Lauréat du prix Femina, Patrick Lapeyre signe non seulement le plus joli titre de roman de la décennie mais nous entraîne également dans un merveilleux tourbillon où l’amour rime avec délectation et indécision.

À quoi ressemble votre caverne d’écrivain ?

À un bureau qui n’est pas si caverneux que cela. Ses cloisons vitrées donnent sur mon appartement, alors je suis distrait par mes filles et ça m’agace ( rires).

Quels sont vos rituels d’écriture ?

Mon métier de prof m’impose de m’atteler à l’écriture uniquement durant l’après-midi. Je suis un fantôme attendant 14 heures pour pouvoir écrire. Un premier café, un cigare et c’est parti.

Un prix littéraire, est-ce  » un événement attendu trop longtemps  » ?

Pas du tout. Mon livre devait sortir plus tôt, mais le décès de ma mère l’a retardé. Le prix Femina incarne la liesse après un long travail. Face aux 700 livres de la rentrée, je redoutais le silence retentissant. Ce prix est si inespéré qu’il va à l’encontre de mes prévisions pessimistes.

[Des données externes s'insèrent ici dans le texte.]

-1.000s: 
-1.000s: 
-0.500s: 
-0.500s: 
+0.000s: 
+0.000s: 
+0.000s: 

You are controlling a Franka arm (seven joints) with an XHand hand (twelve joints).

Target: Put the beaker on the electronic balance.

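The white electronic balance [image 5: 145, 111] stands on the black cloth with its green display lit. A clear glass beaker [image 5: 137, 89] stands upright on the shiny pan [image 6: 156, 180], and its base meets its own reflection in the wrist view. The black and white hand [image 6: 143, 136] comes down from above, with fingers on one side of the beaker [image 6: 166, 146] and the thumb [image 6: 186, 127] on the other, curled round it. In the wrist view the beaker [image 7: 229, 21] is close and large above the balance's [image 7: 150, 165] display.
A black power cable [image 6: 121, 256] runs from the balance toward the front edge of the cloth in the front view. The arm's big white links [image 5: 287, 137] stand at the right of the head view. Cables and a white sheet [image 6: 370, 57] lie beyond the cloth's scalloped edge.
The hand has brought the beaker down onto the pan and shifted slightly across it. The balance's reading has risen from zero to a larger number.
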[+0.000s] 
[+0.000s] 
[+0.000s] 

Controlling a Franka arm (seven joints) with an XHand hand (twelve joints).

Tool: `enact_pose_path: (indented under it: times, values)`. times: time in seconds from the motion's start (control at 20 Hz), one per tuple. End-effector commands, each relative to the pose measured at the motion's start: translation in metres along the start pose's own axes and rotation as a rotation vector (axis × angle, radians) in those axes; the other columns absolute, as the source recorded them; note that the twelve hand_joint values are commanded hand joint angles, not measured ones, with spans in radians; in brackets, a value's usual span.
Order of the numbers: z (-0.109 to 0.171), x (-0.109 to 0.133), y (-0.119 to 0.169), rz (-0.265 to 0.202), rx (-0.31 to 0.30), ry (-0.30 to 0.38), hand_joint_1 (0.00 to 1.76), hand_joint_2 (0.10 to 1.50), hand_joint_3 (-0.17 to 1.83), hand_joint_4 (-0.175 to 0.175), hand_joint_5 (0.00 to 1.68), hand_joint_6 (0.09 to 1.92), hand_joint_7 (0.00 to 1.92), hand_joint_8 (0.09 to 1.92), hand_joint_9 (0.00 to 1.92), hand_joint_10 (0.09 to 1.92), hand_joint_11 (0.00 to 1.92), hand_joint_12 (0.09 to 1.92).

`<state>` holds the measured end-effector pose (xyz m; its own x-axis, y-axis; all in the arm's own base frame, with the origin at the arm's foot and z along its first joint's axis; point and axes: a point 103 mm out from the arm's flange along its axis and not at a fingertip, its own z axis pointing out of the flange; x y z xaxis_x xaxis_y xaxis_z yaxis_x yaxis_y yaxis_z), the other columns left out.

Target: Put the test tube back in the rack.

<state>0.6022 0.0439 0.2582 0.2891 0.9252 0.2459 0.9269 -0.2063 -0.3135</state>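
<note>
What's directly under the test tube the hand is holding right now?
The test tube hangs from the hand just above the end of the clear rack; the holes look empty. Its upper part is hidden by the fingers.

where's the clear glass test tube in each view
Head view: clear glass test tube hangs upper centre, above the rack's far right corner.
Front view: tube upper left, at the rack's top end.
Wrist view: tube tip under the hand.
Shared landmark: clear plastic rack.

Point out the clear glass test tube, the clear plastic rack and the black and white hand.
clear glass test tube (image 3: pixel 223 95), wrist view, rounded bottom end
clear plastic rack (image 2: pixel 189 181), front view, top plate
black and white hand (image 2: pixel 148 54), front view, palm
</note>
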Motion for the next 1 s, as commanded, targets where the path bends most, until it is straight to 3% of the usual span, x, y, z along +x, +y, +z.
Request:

Qu’est-ce qui vous donne le vertige ?

La fugacité du temps. J’ai la sensation de ne rien maîtriser, alors que je suis très self-control. De même pour l’amour, cet instant où on est hors de soi. Si l’attente, c’est le désir, le plaisir c’est la chute.

Qui est la femme ?

Elle n’est pas qu’une image. C’est une question d’ondes, de mouvement qui nous touche par surprise. Ici, le héros est emporté par  » la vitesse Nora « , un ouragan insaisissable qui apparaît et disparaît. Il est tout aussi impossible de décrire la séduction féminine que de regarder le soleil ou la beauté en face.

Votre héros masculin, Blériot, reflète-t-il l’homme moderne ?

Ce n’est pas un héros de l’action, mais de la nostalgie, le fatalisme, la contemplation et le désenchantement. Il correspond à ma génération désabusée, qui a vu tout retomber après Mai 68. Blériot a si peur des déceptions et des échecs qu’il n’entreprend plus rien.

Et vous, de quoi avez-vous peur ?

De mourir. N’étant pas quelqu’un de l’affrontement, j’ai un  » courage fuyant « . Je crains aussi de faire souffrir ceux que j’aime. À l’instar de mes héros, je suis un homme du secret…

Sur quelle corde marchent vos héros ?

Ce qui les fait tenir, c’est la corde du désir. Leur vie est si ennuyeuse et décevante, qu’ils suivent ce fil aveuglément. Même s’il coûte cher, le désir c’est la grâce. Comme le pointait Dostoïevski :  » L’enfer c’est d’être incapable d’aimer. « 

Quel  » désir est sans fin  » ?

Écrire. Je suis un contemplateur, qui a une conscience poétique de la vie et qui souhaite la transmettre.

Qu’est-ce qui vous enchante ?

Outre la littérature, le cinéma, les arts et la beauté des jeunes femmes, rien car je suis fondamentalement pessimiste. Il faut savoir vivre en dehors de son époque, afin d’accéder à un point neutre. C’est mon côté japonais ( rires) !

Être libre, c’est…

Ne plus être moi-même. Quitter l’intériorité pour atteindre un moment de flottement. L’écriture est l’instrument qui me permet de percer des trous pour respirer l’air libre.

La vie est brève et le désir sans fin, par Patrick

Lapeyre, P.O. L, 345 pages.

KERENN ELKAÏM

À l’instar de mes héros, je suis un homme du secret.